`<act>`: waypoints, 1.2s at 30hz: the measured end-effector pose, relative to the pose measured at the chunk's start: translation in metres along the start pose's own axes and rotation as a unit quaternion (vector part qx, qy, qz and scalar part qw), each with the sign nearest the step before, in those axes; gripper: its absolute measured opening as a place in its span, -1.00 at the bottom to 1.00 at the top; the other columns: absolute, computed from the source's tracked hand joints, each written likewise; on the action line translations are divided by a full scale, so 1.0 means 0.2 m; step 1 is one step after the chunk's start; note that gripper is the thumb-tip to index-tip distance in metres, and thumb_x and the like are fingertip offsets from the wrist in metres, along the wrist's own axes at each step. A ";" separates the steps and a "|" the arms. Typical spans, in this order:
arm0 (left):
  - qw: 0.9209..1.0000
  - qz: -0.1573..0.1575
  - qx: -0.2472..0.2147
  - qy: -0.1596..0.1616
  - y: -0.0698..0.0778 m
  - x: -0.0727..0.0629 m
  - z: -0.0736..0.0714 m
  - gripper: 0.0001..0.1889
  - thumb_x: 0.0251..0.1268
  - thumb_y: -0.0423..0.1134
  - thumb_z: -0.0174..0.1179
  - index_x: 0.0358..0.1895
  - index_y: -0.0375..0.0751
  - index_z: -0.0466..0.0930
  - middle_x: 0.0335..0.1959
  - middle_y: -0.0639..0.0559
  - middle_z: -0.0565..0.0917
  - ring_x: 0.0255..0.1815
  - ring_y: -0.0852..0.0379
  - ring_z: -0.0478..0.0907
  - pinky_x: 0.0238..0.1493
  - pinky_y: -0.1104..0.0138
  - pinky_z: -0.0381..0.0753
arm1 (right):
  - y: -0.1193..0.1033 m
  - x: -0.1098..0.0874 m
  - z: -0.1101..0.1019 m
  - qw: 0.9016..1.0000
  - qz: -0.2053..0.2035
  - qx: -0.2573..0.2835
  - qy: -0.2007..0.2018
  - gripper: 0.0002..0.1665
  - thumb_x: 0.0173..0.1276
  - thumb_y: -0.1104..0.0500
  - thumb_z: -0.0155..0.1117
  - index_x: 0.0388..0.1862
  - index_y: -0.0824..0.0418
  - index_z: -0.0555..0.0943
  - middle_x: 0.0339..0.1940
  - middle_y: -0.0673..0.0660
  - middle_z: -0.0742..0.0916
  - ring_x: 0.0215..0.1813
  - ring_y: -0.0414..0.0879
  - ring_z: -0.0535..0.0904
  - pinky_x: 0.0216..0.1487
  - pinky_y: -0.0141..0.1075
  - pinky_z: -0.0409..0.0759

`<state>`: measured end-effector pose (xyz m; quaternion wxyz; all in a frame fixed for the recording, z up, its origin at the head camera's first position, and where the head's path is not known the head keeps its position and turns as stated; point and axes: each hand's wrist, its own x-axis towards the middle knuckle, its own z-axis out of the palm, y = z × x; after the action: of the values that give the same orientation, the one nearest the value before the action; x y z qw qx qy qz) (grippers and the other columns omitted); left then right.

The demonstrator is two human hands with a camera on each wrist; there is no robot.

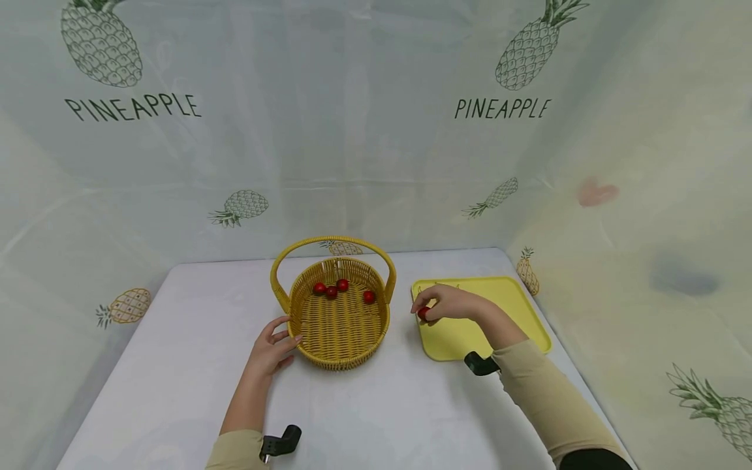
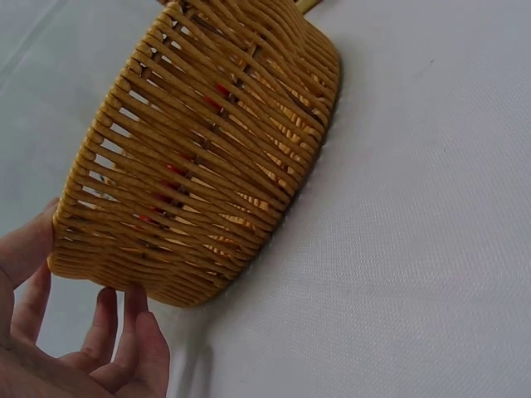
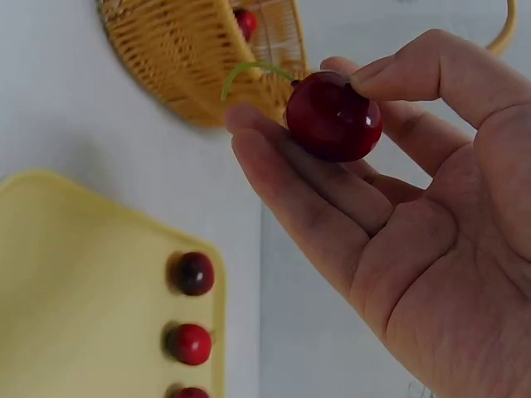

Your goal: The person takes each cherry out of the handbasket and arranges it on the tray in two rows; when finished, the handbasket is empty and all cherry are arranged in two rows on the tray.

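Note:
My right hand (image 1: 451,303) pinches a dark red cherry (image 3: 336,120) between thumb and fingers, its green stem pointing toward the basket in the right wrist view. It is over the left edge of a yellow tray (image 1: 482,339). Several red cherries (image 3: 193,343) lie along that tray's edge in the right wrist view, mostly hidden by the hand from the head. My left hand (image 1: 270,350) grips the near left side of a yellow-brown woven basket (image 1: 341,349), thumb at its rim and fingers against the outer wall (image 2: 178,174). Several red cherries (image 1: 331,292) lie inside, toward the back.
The basket's tall arched handle (image 1: 333,240) rises above it. Both stand on a white-covered table (image 1: 200,339). A pineapple-print sheet (image 1: 376,130) hangs behind and along the sides. Dark wrist-worn devices (image 1: 282,442) are on both forearms.

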<state>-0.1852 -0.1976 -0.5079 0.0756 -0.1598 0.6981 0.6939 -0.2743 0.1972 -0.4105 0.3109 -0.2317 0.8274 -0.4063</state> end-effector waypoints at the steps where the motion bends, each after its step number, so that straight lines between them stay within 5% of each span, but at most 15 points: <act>1: 1.000 -0.001 -0.001 -0.001 0.00 0.00 0.00 -0.33 0.33 -0.35 0.25 0.46 -0.09 0.20 0.31 -0.33 0.32 -0.08 0.07 0.56 -0.13 0.11 0.51 | 0.01 -0.01 0.00 1.000 0.003 0.006 0.002 -0.74 0.26 0.38 0.17 -0.10 0.29 0.67 -0.15 0.26 0.67 -0.15 0.11 0.63 -0.06 -0.08 0.61; 15: 1.000 -0.004 -0.002 0.000 0.00 0.00 0.00 -0.33 0.33 -0.34 0.25 0.45 -0.08 0.20 0.31 -0.33 0.30 -0.21 0.15 0.56 -0.14 0.11 0.51 | 0.25 -0.09 -0.06 0.996 0.002 0.073 0.050 -0.70 0.31 0.37 0.16 -0.02 0.53 0.58 -0.17 0.39 0.70 -0.07 0.38 0.61 -0.01 0.13 0.55; 26: 1.000 -0.003 -0.001 -0.001 0.00 -0.01 0.00 -0.33 0.32 -0.33 0.26 0.46 -0.09 0.20 0.31 -0.34 0.31 -0.18 0.14 0.57 -0.16 0.14 0.52 | 0.40 -0.15 -0.17 0.992 0.019 0.017 0.124 -0.65 0.33 0.28 0.26 0.05 0.44 0.60 -0.02 0.23 0.65 -0.11 0.04 0.61 -0.03 0.06 0.57; 36: 1.000 -0.006 -0.004 0.002 0.00 0.00 0.00 -0.33 0.32 -0.34 0.26 0.46 -0.09 0.20 0.31 -0.34 0.31 -0.22 0.19 0.57 -0.18 0.14 0.52 | 0.51 -0.18 -0.21 0.984 0.036 0.033 0.169 -0.66 0.36 0.29 0.25 0.04 0.47 0.57 -0.02 0.28 0.66 -0.11 0.00 0.62 -0.03 0.05 0.57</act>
<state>-0.1848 -0.1970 -0.5073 0.0772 -0.1656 0.6944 0.6960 -0.2929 0.2992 -0.4617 0.1882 -0.1191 0.8623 -0.4548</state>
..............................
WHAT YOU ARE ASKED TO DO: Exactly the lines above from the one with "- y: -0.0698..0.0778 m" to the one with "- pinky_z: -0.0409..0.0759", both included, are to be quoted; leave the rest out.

REPLY:
  - y: -0.0698..0.0778 m
  - x: -0.0727..0.0629 m
  - z: -0.0736..0.0714 m
  - gripper: 0.0001..0.1889
  - thumb_x: 0.0251..0.1268
  - thumb_y: -0.0423..0.1134
  - thumb_z: -0.0174..0.1179
  - index_x: 0.0358..0.1895
  - index_y: -0.0375..0.0751
  - index_z: -0.0466..0.0930
  - middle_x: 0.0335..0.1959
  - middle_y: -0.0639..0.0559
  - middle_z: -0.0565..0.0917
  - ring_x: 0.0255..0.1815
  - ring_y: -0.0852..0.0379
  - ring_z: -0.0478..0.0907
  - pinky_x: 0.0238..0.1493
  - pinky_y: -0.1104..0.0138
  - pinky_z: -0.0381..0.0753
arm1 (right):
  - y: -0.1193..0.1033 m
  - x: -0.1098..0.0874 m
  - z: -0.1101..0.1019 m
  - qw: 0.9016..1.0000
  - qz: -0.2053..0.2035
  - qx: -0.2573..0.2835
  - qy: -0.2007..0.2018
  - gripper: 0.0002..0.1665
  - thumb_x: 0.0173..0.1276
  - thumb_y: -0.1104..0.0500
  - thumb_z: -0.0155..0.1117
  - index_x: 0.0388..0.1862
  - index_y: -0.0824..0.0418
  - index_z: -0.0555..0.0943
  - middle_x: 0.0339..0.1940
  - middle_y: -0.0673..0.0660
  - middle_z: -0.0742..0.0916
  - ring_x: 0.0215..0.1813
  - ring_y: -0.0414..0.0879
  - ring_z: -0.0535..0.0904
  - pinky_x: 0.0216..0.1487
  - pinky_y: -0.0141..0.1075
  - pinky_z: -0.0409..0.0759

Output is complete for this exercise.